Like Crestview, other farms offer online ordering for pickup later, but several farms have walk-in stores to buy whatever is available. Old Loon Farm and Goldwood Gardens are a couple, but the ultimate farm store has to be Joseph Decuis Emporium in Roanoke. Alice and Pete Eshelman not only own the fabulous Joseph Decuis Restaurant there, but also provide Wagyu meat, Mangalitsa pork, chickens, eggs, herbs, and vegetables from the Joseph Decuis Farm north of Roanoke. Many of their farm products are available at the Emporium.

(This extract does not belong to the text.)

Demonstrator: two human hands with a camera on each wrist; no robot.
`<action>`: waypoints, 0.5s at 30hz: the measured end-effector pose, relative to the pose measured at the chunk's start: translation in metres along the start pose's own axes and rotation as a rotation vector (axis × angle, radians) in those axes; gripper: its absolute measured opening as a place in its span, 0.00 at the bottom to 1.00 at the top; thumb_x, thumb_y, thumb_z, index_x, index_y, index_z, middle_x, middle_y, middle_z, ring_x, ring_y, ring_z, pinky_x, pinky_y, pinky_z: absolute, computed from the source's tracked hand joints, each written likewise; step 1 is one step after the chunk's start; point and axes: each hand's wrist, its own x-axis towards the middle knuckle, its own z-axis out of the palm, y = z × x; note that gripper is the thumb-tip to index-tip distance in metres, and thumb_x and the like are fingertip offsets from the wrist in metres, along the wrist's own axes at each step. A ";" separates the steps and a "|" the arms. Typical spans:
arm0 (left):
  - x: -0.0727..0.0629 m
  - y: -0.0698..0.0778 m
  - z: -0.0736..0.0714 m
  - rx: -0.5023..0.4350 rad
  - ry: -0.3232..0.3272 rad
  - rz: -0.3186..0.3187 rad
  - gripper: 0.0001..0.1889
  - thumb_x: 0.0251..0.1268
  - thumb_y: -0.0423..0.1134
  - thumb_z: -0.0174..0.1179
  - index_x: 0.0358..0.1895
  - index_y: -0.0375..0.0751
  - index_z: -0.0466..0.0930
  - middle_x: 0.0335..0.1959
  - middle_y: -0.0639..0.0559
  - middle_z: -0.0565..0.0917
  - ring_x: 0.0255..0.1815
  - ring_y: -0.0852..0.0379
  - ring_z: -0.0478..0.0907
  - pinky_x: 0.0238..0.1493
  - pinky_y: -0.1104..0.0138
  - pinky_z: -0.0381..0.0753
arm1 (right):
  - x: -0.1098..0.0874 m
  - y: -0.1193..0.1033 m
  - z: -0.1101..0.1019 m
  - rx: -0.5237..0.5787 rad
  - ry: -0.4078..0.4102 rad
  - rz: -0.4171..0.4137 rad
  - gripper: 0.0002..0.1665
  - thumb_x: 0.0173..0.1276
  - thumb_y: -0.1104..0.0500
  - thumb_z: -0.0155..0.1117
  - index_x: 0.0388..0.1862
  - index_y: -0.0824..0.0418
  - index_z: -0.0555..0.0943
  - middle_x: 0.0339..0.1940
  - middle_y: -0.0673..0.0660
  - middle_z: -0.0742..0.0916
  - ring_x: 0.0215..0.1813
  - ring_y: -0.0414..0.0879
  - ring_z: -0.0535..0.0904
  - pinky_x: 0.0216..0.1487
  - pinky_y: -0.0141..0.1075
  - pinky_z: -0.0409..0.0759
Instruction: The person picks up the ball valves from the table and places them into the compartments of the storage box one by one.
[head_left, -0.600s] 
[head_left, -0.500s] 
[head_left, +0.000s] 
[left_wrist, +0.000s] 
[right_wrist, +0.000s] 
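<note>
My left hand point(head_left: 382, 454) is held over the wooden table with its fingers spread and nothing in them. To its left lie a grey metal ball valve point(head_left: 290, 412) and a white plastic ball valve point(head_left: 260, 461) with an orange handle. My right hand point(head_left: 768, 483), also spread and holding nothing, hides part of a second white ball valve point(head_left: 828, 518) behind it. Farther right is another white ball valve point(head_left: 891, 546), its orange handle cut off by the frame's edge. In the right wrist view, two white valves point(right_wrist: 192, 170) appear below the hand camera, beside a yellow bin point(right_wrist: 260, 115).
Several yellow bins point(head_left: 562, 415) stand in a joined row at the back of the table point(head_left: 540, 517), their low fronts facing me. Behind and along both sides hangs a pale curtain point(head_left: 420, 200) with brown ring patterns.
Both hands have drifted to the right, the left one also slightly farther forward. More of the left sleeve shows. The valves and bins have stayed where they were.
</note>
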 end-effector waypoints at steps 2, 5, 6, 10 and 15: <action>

Another major farm market is Kercher’s Sunrise Orchards in Goshen. Famous for their apples (their cider is the best!), pears, and peaches, it is also a mini-market for other produce and kitchen goods. Every spring, they have morel mushrooms for almost four weeks. They’re brought in fresh weekly— some even from Indiana purveyors. We partake frequently, and I’ve advised a couple restaurants about the source. Kelly Jae’s Lakeside took advantage and added several morel-influenced dishes to her spring menu.

More Farm-to-Table
There’s another location similar to the Joseph Decuis scenario: former Congressman Marlin Stutzman and his brother raise Wagyu beef. When he and partners purchased the former Amish Acres in Nappanee, they created The Barns Farm Table and The Barns Steakhouse. The latter features Stutzman Brothers Meats (Wagyu is on both menus), and if you want to purchase directly, they have a store in Sturgis, Michigan.
Perhaps the one restaurant that maximizes the farm-to-table concept is Westmain Kitchen in Syracuse. This small restaurant is a fixed-price, reservation-only venue and serves only on Thursday, Friday, and Saturday. Jason and Emily Traycoff have a loyal following, but you have to eat what they bought that week— often from the Syracuse market.
There are lots of sources for the goodness from the earth in and around Lake Country. The history behind many of these farms is in my book, “Farmers in Lake Country.” Take advantage of these exceptional local resources, and enjoy some of the freshest food— from farm to your own fork.
photos: shutterstock.com
Farm-to-Table Stores
Sweet Corn Charlie Using farming techniques learned in Israel that maximize land utilization, Sweet Corn Charlie’s farm in Millersburg is a major supplier to local restaurants. The store in Syracuse opened in mid-June. Cook’s Bison Ranch Cook’s Bison Ranch supplies quality bison cuts to many local restaurants. Short ribs are a favorite, cooked low and slow. Ridge Lane Farm Ridge Lane Farms near New Paris packs and delivers to several local restaurants, plus sells at the South Bend Farmer’s market.